Perplexed, she edged in closer. He glanced at her sidelong; did that nonchalance seem forced? For a moment he stayed motionless, as if in meditation. Then, bending forward, he resumed his finger-writing. She saw a ring gleam dully on his dirt-discoloured skin.

Some sort of New Age priest, or what? The landscape was peppered with earthworks, after all. And him wearing black like that … The breeze caught the sleeves of his sombre coat, and stirred them like vestigial wings.

Rook, she thought again. Then: Raven. Remembering the coin in the Edington poor box. It had looked like an antique, from a museum or a dig. Was he the one who’d left it?

She came to a halt: unwilling to go nearer, or retreat. The turn of events had left her quite bewildered. Her mind, not sick at all, had shown her this – but making contact with the man had settled nothing. What was he but a traveller, chasing visions of his own? She felt herself deflating: the upsurge of excitement plunging headlong back to earth. She was opening her mouth in helpless protest when something in the short grass caught her eye.
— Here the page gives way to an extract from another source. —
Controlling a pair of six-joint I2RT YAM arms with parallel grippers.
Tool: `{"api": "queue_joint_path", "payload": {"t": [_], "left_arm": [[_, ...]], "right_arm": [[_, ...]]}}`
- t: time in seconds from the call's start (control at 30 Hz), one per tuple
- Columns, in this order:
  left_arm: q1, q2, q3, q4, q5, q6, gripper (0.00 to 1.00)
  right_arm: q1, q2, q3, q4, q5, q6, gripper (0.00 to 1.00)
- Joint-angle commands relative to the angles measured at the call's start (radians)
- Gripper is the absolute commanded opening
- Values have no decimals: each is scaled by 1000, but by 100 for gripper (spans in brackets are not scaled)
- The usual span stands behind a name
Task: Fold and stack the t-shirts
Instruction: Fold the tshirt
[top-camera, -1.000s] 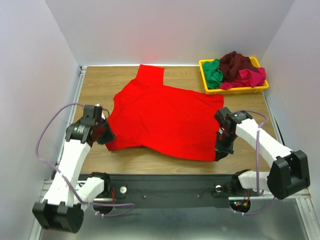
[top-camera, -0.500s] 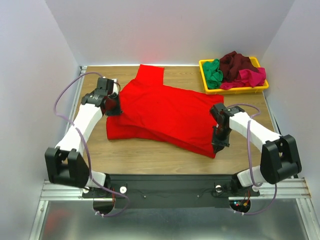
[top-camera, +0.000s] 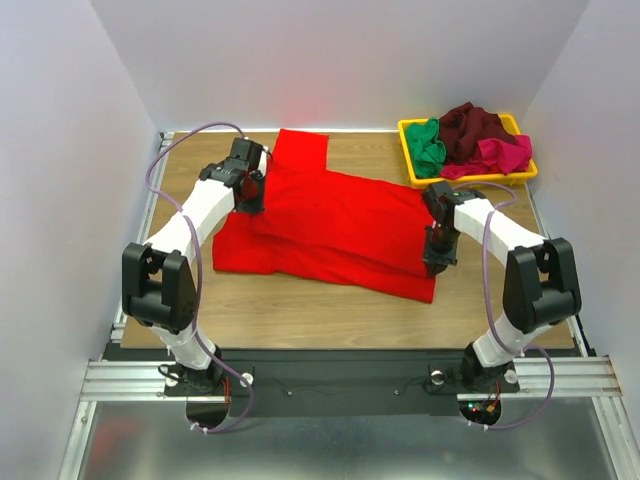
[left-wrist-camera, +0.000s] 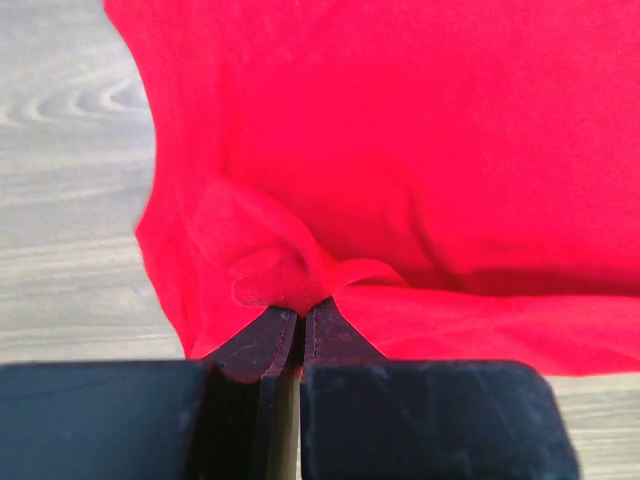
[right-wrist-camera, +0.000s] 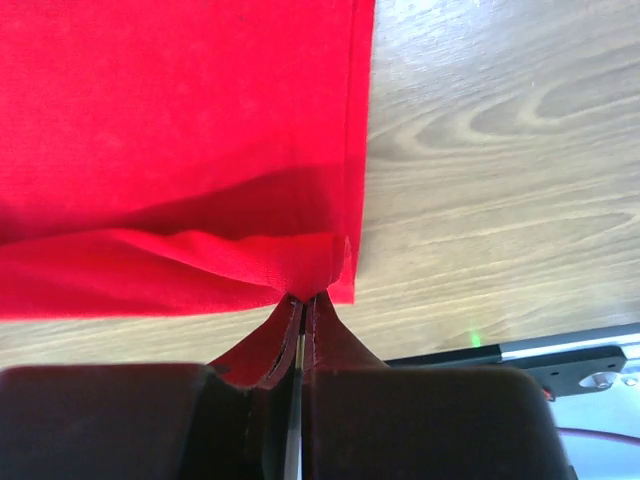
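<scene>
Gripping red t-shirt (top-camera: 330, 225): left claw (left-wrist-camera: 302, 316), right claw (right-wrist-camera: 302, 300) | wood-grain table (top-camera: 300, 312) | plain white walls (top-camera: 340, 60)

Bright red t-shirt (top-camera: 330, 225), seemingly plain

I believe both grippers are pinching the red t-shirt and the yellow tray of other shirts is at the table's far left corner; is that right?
Not quite: the top external view shows the yellow tray at the far right corner. The left gripper and right gripper do pinch the red t-shirt.
</scene>
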Motion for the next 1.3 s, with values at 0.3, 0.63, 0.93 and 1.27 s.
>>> {"api": "queue_joint_path", "payload": {"t": [0.3, 0.63, 0.93, 1.27], "left_arm": [[-49, 124, 225, 16, -135, 101, 0], [-92, 188, 279, 18, -198, 124, 0], [-98, 217, 308, 25, -249, 127, 0], [-98, 282, 386, 16, -319, 111, 0]], "right_arm": [[-59, 135, 156, 28, 44, -107, 0], [-68, 184, 233, 27, 45, -133, 0], [-76, 231, 293, 19, 67, -157, 0], [-85, 271, 331, 18, 110, -174, 0]]}}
Even from a yard away, she thought it was a stone. A piece of flint, half-sunk into the soil. Then the sunlight shifted – and like a double-image drawing, it was suddenly quite different. She realized she was looking at the fragment of a skull.

It had barely been unearthed; just one socket, with its cheekbone and the curve of the temple. The bone was brown and flaky like blistered paint. Fran stepped around it, staring – and saw another one. There, where the soil crumbled, as if a molehill had caved in. No feature was distinctive; but the brittle, bony texture was the same.
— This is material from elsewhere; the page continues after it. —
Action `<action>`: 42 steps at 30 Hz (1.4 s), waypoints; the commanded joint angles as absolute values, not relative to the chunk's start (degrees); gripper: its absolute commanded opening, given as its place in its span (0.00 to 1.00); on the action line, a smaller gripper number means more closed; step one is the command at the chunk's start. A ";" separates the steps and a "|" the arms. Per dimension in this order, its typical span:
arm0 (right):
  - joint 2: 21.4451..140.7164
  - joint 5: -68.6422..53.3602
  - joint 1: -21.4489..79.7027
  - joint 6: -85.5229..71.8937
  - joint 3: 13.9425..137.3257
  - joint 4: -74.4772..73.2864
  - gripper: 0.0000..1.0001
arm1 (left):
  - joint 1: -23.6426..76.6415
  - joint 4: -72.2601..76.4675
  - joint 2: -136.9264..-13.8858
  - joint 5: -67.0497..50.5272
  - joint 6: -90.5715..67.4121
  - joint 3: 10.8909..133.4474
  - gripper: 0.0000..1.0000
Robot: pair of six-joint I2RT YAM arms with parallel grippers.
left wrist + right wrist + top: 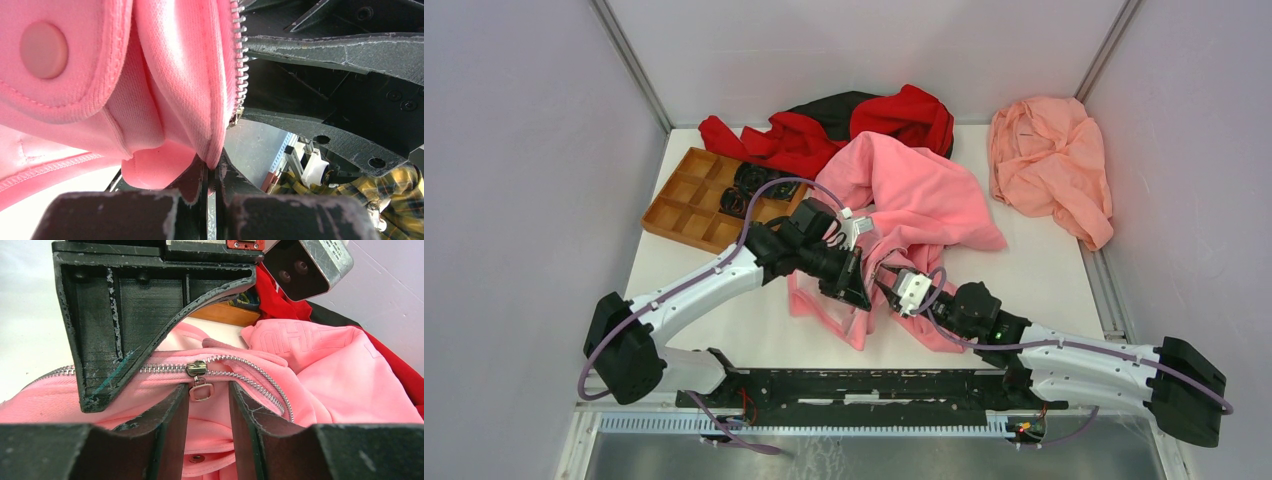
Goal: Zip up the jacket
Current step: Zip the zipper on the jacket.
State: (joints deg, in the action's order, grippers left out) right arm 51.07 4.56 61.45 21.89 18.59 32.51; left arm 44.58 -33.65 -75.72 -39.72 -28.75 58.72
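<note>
Fingers (232, 182) of the left gripper (210, 175) are pressed together on the bottom hem of the jacket (924, 195), just below where the zipper teeth (242, 60) run out. I'd say that grip is there to anchor the cloth so the track is taut when the slider gets pulled. Facing it, the right gripper (207, 390) stands part-way open, its two fingers (167, 415) straddling the small metal zipper pull (201, 390) without touching it. The tab hangs free under the slider (196, 368), with the teeth meshed on the hem side and parted beyond. The jacket lies crumpled in the middle of the table (1044, 270), its lower front drawn toward the near edge between the two arms and its far end heaped against a red-and-black garment (824, 130). A peach cloth (1049, 165) lies well apart on the right, and a compartment tray (686, 190) sits to the left. Next, I reckon, the right fingers must close squarely on that tab, which looks small enough to slip.
</note>
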 commanded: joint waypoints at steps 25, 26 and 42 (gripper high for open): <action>56.82 4.97 65.91 20.85 20.57 40.92 0.35 | 44.55 -28.19 -73.66 -46.56 -32.23 58.27 0.02; 56.70 5.22 65.96 20.58 20.68 40.47 0.34 | 44.52 -28.47 -73.61 -46.26 -32.01 58.27 0.02; 52.29 8.08 65.13 21.61 20.41 35.33 0.33 | 43.63 -30.39 -73.42 -45.04 -31.33 57.25 0.02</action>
Her skin, still damp with sweat, grew prickly-cold. She gave the man a nervous glance – and saw that he was watching. There was distant, grim amusement on his face. Then he signed the ground again; and the grass began to stir.

Fran felt a rush of disbelief: a giddiness that said This isn’t true. The topsoil was decaying, breaking up before her eyes. A faint dust rose, and scattered on the breeze. The man had sat back on his bootheels, unperturbed. He gave her a fleeting glance, face solemn now. She saw a depthless satisfaction there.
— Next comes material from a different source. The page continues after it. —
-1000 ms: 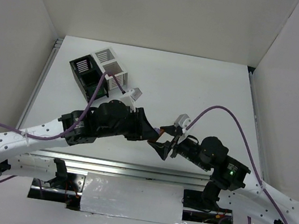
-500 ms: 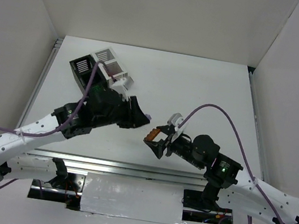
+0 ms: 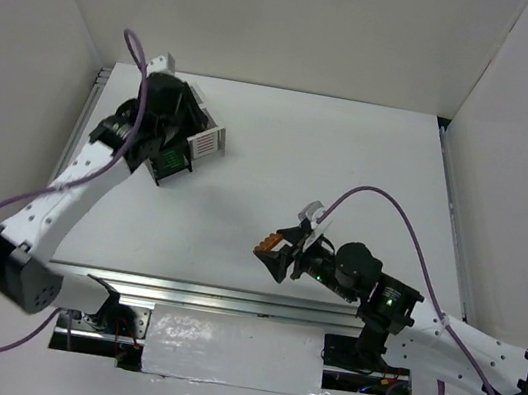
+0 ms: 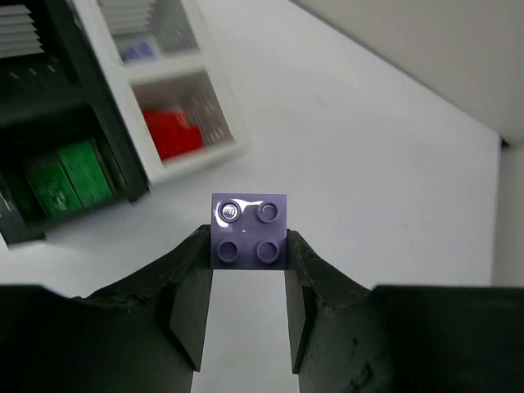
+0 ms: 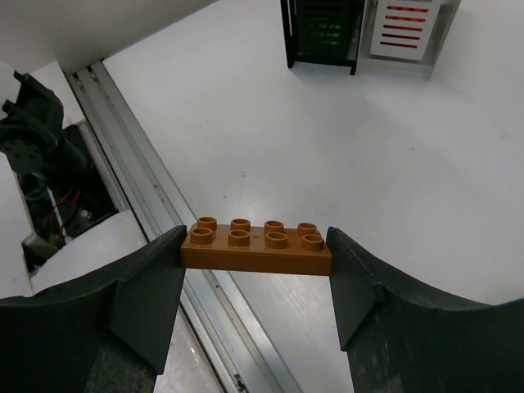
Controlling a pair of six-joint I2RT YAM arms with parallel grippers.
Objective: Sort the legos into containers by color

The ribs came poking upward first: broken and bent, like trampled stalks. The sight was clear; her brain could not deny it. Then the jaw, still choked with dirt and full of rotten teeth. The sockets of the skull were blocked as well. They came up gazing blindly at the sky.

Fran’s own eyes were just as round. She’d heard of the grim harvest in the battlefields of France: bullets and bones working upward to the surface. But this was like a time-lapse film: that creeping process crammed into a minute.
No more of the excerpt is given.